When Cottage Savings filed its federal income tax return, however, it claimed a $2.5 million loss – the difference between the original value of the mortgages it gave away and the current value of the mortgages it received in return. The IRS refused to recognize the difference as a deductible loss, however, because under section 1001(a) of Title 26 of the tax code, the change in a property’s value is only taken into consideration when it is realized through the “sale or disposition of [the] property.” An exchange of property only constitutes a “disposition” if there is a “material difference” between the properties exchanged. Because Cottage Savings had reported the properties exchanged as “substantially identical,” the IRS ruled, a “disposition” could not have taken place and the loss in value could not be deducted. Cottage savings took the issue to a federal Tax Court, which disagreed with the IRS and ruled the deduction permissible. The Sixth Circuit Court of Appeals reversed, however, siding with the IRS.

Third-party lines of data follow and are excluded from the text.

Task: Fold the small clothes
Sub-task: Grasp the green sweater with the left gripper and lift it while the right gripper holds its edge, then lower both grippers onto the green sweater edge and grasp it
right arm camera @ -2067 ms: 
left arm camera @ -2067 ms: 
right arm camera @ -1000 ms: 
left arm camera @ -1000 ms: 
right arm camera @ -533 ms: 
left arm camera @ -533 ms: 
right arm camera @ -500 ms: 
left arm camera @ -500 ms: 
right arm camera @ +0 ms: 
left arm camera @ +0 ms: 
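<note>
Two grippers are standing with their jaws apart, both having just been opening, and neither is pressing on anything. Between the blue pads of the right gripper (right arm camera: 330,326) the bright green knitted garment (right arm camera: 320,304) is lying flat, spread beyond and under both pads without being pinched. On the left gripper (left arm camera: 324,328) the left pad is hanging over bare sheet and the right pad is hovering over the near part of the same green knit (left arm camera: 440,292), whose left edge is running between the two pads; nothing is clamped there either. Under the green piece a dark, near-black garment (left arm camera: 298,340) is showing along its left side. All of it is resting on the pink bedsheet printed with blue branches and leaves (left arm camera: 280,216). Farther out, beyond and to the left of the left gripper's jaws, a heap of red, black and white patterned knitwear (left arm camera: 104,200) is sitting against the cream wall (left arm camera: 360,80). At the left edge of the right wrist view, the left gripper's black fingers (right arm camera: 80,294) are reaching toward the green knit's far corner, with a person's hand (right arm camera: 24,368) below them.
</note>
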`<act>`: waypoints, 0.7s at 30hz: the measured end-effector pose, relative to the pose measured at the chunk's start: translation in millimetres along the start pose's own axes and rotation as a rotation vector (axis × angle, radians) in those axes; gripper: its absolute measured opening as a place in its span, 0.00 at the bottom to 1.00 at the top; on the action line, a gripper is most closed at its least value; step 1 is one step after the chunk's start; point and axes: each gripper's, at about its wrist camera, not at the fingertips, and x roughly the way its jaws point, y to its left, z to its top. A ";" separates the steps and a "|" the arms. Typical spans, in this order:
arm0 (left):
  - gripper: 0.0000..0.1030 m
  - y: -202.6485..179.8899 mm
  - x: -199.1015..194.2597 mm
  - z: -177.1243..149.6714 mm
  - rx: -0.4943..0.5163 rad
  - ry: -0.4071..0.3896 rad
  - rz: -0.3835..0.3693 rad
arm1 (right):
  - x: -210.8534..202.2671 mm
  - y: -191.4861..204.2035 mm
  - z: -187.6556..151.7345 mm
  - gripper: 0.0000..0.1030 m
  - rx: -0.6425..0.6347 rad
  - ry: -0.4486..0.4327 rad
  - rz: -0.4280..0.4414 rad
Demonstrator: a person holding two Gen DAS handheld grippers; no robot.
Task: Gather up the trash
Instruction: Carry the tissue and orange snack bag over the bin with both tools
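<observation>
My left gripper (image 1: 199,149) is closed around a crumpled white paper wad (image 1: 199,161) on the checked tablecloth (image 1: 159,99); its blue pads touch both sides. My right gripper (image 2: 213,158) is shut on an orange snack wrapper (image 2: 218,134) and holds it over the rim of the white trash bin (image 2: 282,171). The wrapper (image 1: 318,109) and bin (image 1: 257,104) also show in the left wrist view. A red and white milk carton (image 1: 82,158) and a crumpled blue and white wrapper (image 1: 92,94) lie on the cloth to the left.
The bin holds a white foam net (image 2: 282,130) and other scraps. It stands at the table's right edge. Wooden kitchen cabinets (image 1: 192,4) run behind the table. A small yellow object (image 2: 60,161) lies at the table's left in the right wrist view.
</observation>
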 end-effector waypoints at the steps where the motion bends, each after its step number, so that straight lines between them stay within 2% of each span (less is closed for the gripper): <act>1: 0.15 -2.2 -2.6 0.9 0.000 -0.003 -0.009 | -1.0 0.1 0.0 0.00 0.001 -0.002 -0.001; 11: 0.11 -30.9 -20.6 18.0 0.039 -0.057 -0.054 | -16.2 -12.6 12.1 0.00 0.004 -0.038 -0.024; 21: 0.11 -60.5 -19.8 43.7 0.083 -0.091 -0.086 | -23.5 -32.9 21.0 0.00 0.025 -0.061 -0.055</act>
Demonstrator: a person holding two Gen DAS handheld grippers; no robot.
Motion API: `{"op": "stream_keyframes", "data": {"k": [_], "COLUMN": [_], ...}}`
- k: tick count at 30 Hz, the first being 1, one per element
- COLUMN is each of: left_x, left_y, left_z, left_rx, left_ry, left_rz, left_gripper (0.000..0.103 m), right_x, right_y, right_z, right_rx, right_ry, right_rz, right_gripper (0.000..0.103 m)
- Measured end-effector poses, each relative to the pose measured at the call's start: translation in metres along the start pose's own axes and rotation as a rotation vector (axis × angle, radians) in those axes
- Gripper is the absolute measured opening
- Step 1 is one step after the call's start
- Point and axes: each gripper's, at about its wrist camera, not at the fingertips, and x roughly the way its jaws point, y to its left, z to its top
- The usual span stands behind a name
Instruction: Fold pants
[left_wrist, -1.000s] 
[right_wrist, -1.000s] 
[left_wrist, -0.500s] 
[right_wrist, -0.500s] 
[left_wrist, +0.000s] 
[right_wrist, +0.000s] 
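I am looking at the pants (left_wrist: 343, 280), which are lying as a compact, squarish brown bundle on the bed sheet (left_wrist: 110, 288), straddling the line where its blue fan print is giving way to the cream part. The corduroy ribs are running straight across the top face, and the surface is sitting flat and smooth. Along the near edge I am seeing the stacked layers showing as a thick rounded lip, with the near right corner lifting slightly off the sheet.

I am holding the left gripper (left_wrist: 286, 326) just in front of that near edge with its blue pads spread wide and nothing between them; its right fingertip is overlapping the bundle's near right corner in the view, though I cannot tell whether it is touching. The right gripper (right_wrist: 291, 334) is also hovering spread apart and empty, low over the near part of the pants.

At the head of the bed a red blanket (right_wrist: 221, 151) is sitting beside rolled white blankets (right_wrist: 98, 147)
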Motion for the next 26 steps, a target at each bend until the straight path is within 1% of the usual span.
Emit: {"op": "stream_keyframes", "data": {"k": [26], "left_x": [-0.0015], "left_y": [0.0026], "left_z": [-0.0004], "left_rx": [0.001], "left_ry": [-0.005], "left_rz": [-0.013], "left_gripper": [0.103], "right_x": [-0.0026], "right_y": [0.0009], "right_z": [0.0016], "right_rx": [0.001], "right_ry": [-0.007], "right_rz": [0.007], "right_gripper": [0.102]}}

Can the exchange of properties considered “substantially identical” for accounting purposes under Federal Home Loan Bank Board regulations be considered a “disposition of property” for IRS tax purposes, given that properties exchanged must be materially different to constitute a “disposition” under section 1001(a) of Title 26 of the tax code?
Media for Cottage Savings Association v. Commissioner of Internal Revenue
Audio Transcription for Opinion Announcement – April 17, 1991 in Cottage Savings Association v. Commissioner of Internal Revenue
The third case, Cottage Savings Association versus the Commissioner, No. 89-1965, is here on certiorari to the Court of Appeals for the Sixth Circuit.
The question in this case is whether a lending institution may realize tax deductible losses by exchanging its mortgage loans for mortgage loans held by other financial institutions.
In an opinion filed with the clerk today, we hold that such transaction does give rise to realized losses.
Accordingly, we reverse the judgment of the Fifth Circuit.
Justice Blackmun has filed a dissenting opinion in which Justice White joins.